Все эти мысли конкретно вылились в решение немедленно после приезда в Москву начать готовиться в медицинский институт, с тем чтобы осенью будущего года поступить туда и при помощи отца стать хорошим хирургом или детским врачом. Решив это, Аничка почувствовала в себе прилив сил и тот внутренний подъем, который она испытала два года назад, отправляясь самовольно на фронт. Но теперь решение ее, не уступая тому, прежнему, в горячности и силе, было, однако, решением уже зрелого человека.

4

Москва конца 1943 года ничем не походила на Москву начала 1942 года. Тогда она была пустынна и сурова, людские потоки излились из нее - один на запад, другой на восток. Теперь потоки эти - пожалуй, еще и с лихвой - как бы снова влились обратно в величественное и бурное русло. Город оживленный, полный людей и машин, жил очень напряженной и шумной жизнью и только по вечерам на несколько минут замолкал, прислушиваясь к громкоговорителям, объявлявшим об очередной победе Красной Армии, и ожидая очередного салюта.

Аничка радостно включилась в эту быстротекущую, слегка взвинченную, но полную великих ожиданий жизнь почти мирной Москвы. С той непреклонностью, какую она сумела развить в себе, Аничка приступила к исполнению своего решения, раздобыла у подруг учебники, тетради, справочники и начала заниматься.
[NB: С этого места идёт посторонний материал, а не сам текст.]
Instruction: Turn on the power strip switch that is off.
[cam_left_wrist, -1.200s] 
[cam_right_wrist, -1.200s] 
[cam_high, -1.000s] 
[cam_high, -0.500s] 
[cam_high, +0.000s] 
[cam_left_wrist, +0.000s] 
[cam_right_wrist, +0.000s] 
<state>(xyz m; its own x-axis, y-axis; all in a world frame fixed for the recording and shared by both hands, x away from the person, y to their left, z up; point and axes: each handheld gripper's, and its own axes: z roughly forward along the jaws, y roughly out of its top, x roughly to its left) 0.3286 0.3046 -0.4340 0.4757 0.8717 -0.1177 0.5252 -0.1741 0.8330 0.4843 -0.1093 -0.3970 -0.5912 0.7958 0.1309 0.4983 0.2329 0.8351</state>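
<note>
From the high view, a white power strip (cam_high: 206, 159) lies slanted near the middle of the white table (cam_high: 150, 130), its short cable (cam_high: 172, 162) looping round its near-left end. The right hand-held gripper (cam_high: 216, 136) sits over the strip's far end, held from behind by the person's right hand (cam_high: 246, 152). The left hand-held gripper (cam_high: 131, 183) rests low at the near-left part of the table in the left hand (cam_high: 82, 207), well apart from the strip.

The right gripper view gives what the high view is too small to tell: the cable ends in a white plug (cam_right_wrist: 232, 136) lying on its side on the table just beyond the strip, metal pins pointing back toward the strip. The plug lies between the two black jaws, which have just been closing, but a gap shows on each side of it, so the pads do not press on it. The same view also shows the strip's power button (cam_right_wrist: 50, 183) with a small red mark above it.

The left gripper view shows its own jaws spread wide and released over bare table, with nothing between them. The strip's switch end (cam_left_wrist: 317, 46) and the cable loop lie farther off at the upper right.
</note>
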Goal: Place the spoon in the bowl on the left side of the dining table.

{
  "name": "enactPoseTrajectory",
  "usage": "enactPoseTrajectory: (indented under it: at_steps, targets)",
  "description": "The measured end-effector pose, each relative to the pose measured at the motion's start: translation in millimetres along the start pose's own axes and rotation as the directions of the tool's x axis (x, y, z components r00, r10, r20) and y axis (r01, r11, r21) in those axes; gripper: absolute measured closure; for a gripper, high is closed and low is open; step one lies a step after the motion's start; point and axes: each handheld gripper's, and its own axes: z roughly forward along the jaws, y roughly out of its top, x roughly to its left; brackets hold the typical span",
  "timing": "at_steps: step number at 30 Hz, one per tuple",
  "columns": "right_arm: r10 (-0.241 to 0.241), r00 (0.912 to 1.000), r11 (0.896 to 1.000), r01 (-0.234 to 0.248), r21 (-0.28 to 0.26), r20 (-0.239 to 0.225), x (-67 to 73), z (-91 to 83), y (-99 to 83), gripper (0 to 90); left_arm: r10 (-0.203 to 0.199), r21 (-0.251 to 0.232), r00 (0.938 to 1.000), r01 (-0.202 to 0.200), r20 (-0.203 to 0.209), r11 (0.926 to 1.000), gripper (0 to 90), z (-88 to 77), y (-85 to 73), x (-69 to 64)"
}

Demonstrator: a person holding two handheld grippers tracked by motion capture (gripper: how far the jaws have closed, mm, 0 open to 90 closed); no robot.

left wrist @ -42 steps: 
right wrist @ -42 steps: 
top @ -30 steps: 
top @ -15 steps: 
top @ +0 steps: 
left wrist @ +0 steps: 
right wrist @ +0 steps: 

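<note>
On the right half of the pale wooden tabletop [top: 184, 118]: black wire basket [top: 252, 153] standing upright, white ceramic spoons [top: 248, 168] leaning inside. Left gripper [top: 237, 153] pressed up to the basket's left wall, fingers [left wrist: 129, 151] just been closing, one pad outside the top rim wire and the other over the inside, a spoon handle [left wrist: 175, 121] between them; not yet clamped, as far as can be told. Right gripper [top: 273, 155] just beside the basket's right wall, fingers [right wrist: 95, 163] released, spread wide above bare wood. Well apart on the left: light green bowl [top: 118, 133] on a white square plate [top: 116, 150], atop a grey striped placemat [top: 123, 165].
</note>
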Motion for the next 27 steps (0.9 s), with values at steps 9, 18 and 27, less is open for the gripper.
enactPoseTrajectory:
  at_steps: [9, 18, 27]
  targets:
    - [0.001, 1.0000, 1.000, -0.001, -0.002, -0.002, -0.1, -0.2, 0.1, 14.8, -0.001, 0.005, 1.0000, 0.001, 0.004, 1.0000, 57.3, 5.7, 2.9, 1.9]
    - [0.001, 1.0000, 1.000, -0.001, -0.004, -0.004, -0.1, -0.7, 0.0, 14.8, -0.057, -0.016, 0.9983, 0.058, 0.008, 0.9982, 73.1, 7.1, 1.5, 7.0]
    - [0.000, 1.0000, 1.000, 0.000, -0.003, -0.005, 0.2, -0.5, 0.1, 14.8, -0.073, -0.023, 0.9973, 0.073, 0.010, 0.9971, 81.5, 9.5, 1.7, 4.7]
В школе и институте учение часто было для Анички постылой обязанностью, теперь же теоремы и формулы приобрели для нее неожиданный интерес. Ломать голову над задачей - дело, которое она раньше терпеть не могла, - теперь казалось ей увлекательным занятием. Может быть, умственное напряжение служило наилучшей разрядкой после длительного физического напряжения на фронте. Кроме того, занятия математикой, физикой и химией напоминали ей детство, которое, безвозвратно пройдя, представлялось теперь Аничке прекрасным временем. "Я старею", - смеялась Аничка, правильно разгадав суть этих перемен. Но она была довольна, даже счастлива своим рвением и успехами и решила про себя, что продолжать учиться надо, уже имея некоторый жизненный опыт, - только тогда ты способен оценить по заслугам радость узнавания новых вещей и одухотворенное состояние человека, содержание жизни которого - познание ее.

Вскоре в Москву приехал профессор Белозеров. Он был вызван для переговоров по поводу новой службы: его хотели оставить в Москве, в Главном санитарном управлении армии.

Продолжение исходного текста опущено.